Prof. Vlado Perkovic (University of New South Wales, Australia) presented the results of the phase 2b, randomised controlled MOSAIC trial (NCT04026165) of selonsertib in moderate to severe DKD. He first explained that selonsertib is a selective, small-molecule inhibitor of apoptosis signal-regulating kinase 1 that reduces inflammation, fibrosis, and apoptosis in the kidneys. “The aim of this trial was to evaluate whether selonsertib could slow kidney function decline in patients with DKD by using a novel trial design,” explained Prof. Perkovic. Key inclusion and exclusion criteria are outlined below (see Table).

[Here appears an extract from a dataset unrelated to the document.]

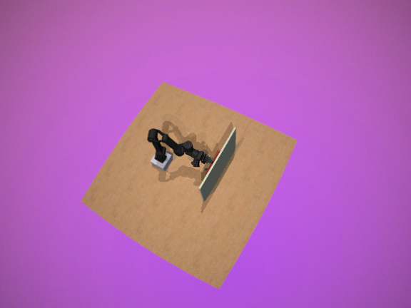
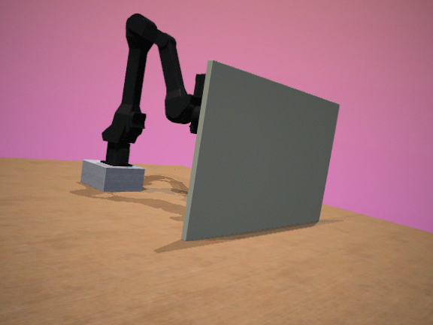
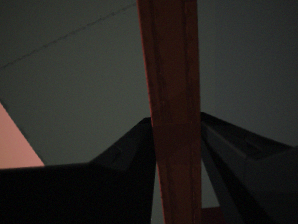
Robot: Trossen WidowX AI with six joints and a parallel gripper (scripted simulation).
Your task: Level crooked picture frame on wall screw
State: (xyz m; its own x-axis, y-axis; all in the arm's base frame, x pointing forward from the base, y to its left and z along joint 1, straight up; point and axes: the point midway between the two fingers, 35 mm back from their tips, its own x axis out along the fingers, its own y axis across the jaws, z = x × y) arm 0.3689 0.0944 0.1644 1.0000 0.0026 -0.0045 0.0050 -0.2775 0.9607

Table: Inclusion and exclusion criteria

ACEi, angiotensin-converting enzyme inhibitors; ARB, angiotensin II receptor blocker; CKD-EPI, Chronic Kidney Disease Epidemiology Collaboration; eGFRcr, creatinine-based estimated glomerular filtration rate; HbAc1, haemoglobin A1c; T2D, type 2 diabetes; UACR, urine albumin-to-creatinine ratio.

The primary endpoint of the study was creatinine-based estimated glomerular filtration rate (eGFRcr) slope from treatment-specific baseline to week 84 evaluated at a pre-specified 2-sided significance level of 0.30. A total of 310 patients were randomised to selonsertib (n=154) and placebo (n=156). Baseline characteristics were well balanced. “The mean difference in eGFRcr slope at week 84 between arms was 1.20 mL/min/1.73m2/year (95% CI −0.41 to 2.81; P=0.1439),” Prof. Perkovic said. “The primary endpoint was met at the pre-specified 2-sided significance level of 0.30.” “Regarding kidney clinical events (KCE), the absolute difference between the proportion of patients with KCE was 5% (95% CI −6% to 16%; P=0.1862),” continued Prof. Perkovic. The rate of adverse events (AEs) was high in the selonsertib arm (any treatment-emergent AE 218.8 patient-years vs 185.9 patient-years with placebo). The most common AE was AKI, which occurred in 11.0/100 patient-years with selonsertib versus 5.9/100 with placebo. Concluding, Prof. Perkovic noted that the small sample size and short follow-up limited further understanding of data on eGFRcr slope and KCE, and the acute effect of selonsertib on eGFRcr may impact the interpretation of some outcomes [1].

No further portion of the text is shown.